AGRI-BIOTECH application in food and medicines is acceptable to the legal community, according to a study conducted by the University of the Philippines Los Baños-College of Development Communication (UPLB-CDC).
The study titled "Legal Discourse on Agri-Biotechnology: Implications to Lawyers' Engagement in Biotechnology in the Philippines" was commissioned by the Southeast Asian Regional Center for Graduate Study and Research in Agriculture-Biotechnology Information Center (SEARCA-BIC) based in UPLB, Laguna.
The results of the study were presented to scientists and experts as well as representatives from the academe, national and international agencies and institutions, and partners from the biotech community during the recent Agriculture and Development Seminar Series (ADSS) of SEARCA.
Professor Cleofe Torres of the UPLB-CDC Department of Science Communication, and lawyer Damcelle Cortes, assistant professor at the Institute for Governance and Rural Development of the UPLB College of Public Affairs and Development, shared some of the research findings in their ADSS lecture on "Engaging Lawyers in Agri-biotechnology: Challenges and Prospects."
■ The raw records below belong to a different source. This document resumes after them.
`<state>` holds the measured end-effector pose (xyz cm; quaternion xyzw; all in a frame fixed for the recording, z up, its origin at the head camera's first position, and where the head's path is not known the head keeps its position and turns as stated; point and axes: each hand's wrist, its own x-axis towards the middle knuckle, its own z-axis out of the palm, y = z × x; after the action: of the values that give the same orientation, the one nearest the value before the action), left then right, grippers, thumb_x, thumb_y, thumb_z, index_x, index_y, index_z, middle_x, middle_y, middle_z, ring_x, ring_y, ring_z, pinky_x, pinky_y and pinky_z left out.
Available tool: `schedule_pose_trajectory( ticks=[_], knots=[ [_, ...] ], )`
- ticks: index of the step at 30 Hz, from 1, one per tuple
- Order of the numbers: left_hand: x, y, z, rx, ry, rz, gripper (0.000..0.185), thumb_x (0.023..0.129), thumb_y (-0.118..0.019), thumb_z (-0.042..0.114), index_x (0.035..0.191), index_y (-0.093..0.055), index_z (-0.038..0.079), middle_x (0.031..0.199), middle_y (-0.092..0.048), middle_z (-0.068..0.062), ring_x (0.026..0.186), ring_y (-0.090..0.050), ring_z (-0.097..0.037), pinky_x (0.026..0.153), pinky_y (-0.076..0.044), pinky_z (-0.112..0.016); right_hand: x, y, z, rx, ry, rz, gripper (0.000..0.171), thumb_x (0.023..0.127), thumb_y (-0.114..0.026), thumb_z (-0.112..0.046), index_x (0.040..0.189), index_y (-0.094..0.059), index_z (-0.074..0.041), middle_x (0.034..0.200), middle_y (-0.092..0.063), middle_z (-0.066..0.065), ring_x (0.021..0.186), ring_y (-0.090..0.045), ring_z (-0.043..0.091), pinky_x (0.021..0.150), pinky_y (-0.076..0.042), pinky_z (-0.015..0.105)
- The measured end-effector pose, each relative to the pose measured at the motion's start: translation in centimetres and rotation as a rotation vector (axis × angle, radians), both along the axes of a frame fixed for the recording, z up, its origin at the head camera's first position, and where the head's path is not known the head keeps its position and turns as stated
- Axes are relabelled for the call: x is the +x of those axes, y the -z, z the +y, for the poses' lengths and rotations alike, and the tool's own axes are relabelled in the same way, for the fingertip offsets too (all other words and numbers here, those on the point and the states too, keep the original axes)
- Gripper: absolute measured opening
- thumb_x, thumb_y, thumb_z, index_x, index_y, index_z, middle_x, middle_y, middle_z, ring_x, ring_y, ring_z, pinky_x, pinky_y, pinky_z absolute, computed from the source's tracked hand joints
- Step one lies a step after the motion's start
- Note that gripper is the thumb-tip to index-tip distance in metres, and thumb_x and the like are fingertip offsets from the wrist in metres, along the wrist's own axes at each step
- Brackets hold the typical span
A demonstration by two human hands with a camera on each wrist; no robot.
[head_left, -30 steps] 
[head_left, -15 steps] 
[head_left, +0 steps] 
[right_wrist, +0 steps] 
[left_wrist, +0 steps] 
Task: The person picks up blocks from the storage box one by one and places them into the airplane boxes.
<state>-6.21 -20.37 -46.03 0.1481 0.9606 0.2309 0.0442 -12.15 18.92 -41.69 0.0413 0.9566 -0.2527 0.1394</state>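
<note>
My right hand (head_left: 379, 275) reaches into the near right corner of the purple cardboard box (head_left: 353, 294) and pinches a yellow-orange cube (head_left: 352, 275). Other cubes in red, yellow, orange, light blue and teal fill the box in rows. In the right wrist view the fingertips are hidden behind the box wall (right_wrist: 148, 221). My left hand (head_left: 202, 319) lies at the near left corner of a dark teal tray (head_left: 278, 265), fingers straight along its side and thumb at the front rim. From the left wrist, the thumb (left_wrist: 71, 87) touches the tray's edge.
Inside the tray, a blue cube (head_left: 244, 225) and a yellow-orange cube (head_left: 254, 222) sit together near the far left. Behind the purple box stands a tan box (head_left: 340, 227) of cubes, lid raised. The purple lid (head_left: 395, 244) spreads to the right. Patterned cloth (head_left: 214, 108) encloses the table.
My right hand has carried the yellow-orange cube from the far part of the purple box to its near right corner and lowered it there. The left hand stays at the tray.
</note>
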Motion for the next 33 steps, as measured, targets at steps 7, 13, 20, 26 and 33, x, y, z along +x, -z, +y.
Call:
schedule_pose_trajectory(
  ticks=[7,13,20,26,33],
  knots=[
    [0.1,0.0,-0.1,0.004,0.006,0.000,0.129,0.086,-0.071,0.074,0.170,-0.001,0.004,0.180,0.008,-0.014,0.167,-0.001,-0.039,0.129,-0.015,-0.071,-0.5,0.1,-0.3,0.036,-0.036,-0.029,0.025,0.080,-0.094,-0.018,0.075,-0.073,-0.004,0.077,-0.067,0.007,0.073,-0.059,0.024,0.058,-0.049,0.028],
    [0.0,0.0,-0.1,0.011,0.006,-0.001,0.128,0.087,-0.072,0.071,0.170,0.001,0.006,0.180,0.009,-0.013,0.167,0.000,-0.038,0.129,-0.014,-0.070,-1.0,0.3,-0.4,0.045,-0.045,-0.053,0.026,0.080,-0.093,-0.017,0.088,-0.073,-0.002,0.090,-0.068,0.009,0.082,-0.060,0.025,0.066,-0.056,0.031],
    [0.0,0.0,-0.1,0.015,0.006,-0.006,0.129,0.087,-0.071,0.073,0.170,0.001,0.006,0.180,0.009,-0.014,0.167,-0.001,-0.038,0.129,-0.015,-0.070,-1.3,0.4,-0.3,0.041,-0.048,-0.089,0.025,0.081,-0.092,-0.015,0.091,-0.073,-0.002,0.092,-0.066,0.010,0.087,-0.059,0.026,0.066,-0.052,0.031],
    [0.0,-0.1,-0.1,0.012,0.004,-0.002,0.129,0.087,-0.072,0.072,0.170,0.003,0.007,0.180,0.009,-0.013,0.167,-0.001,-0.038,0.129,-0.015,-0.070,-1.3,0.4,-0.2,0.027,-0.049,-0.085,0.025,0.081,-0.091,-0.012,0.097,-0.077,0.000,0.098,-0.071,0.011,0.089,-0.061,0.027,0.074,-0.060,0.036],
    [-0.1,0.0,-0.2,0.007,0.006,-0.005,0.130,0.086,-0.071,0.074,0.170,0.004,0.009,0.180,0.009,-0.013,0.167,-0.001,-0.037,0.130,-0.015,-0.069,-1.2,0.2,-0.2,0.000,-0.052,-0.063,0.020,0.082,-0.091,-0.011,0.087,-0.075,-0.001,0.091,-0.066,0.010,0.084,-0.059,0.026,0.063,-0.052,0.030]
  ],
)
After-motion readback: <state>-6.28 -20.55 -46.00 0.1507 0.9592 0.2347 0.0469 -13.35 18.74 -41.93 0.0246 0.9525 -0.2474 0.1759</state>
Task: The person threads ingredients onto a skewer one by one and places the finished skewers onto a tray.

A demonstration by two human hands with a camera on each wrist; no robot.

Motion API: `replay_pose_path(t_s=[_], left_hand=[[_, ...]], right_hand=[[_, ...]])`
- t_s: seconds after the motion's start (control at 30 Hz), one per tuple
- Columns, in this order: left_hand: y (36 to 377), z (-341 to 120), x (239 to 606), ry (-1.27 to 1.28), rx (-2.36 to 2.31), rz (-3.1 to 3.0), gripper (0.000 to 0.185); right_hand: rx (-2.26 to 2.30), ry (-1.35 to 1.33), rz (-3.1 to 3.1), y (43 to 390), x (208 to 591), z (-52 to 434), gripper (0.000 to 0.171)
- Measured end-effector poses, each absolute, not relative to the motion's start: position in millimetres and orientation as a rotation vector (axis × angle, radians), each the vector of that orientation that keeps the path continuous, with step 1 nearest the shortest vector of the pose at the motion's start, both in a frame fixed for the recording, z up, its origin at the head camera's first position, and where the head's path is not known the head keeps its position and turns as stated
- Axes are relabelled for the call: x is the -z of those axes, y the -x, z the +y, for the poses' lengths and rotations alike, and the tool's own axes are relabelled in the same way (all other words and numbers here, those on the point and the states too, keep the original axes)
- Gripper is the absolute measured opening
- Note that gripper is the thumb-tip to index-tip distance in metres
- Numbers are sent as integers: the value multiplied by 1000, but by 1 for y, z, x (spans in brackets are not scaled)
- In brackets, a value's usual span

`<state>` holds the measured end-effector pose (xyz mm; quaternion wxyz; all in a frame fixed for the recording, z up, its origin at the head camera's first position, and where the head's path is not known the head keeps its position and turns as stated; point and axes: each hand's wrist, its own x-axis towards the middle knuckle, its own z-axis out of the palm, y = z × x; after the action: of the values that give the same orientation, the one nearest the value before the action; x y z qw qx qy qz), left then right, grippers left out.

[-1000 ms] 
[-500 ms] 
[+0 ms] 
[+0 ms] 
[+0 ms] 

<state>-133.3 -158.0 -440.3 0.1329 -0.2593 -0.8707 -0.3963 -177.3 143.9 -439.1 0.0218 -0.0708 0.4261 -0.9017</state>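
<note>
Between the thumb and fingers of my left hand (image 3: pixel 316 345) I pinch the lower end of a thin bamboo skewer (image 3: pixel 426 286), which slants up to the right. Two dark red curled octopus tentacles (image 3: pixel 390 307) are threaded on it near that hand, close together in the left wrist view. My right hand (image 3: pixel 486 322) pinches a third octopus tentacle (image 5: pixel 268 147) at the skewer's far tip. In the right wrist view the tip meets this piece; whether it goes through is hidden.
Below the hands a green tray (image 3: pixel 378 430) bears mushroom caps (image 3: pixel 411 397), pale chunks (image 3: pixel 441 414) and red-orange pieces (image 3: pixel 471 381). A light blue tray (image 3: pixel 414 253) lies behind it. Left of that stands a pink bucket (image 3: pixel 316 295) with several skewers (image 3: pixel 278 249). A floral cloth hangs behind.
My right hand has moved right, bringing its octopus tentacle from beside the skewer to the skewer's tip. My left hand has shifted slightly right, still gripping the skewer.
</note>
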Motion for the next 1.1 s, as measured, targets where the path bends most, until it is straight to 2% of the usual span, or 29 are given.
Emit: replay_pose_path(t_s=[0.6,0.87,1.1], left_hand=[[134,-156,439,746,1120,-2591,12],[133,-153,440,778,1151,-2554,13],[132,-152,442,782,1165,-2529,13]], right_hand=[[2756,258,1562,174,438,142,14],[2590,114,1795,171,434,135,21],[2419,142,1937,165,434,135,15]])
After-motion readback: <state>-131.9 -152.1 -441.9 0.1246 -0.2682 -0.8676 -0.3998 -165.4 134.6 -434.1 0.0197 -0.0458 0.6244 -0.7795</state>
Torres said results showed that despite having a low level of familiarity with key terms such as genes, viruses, Golden Rice, GMO (genetically modified organism) contamination; processes; and the existence of agri-biotech regulations in the country, lawyers still favor the application of agri-biotech in food and medicines provided proper precautions are taken.
"[These] precautions include educating the public on its pros and cons, addressing risks of the technology, and having a structured regulatory process," she said.
According to Torres, the study also revealed that while lawyers perceive agri-biotech as an interesting topic, they still do not see it as a lucrative area of legal practice.
"Nevertheless, lawyers were found to be open to expanding their knowledge on the subject, collaborating with scientists, and actively participating in regulating agri-biotech products in the country," she said.
Furthermore, Cortes said the study also analyzed the content of legal documents related to the Bt eggplant case.
"The study found that there is a need to improve the level of science literacy among the judiciary based on the legal arguments raised during the trial," Cortes said.
She also explained that such lack of understanding on the nature of GMO crops had implications on their decision to stop the Bt eggplant field testing in the Philippines in 2015, which was overturned the following year.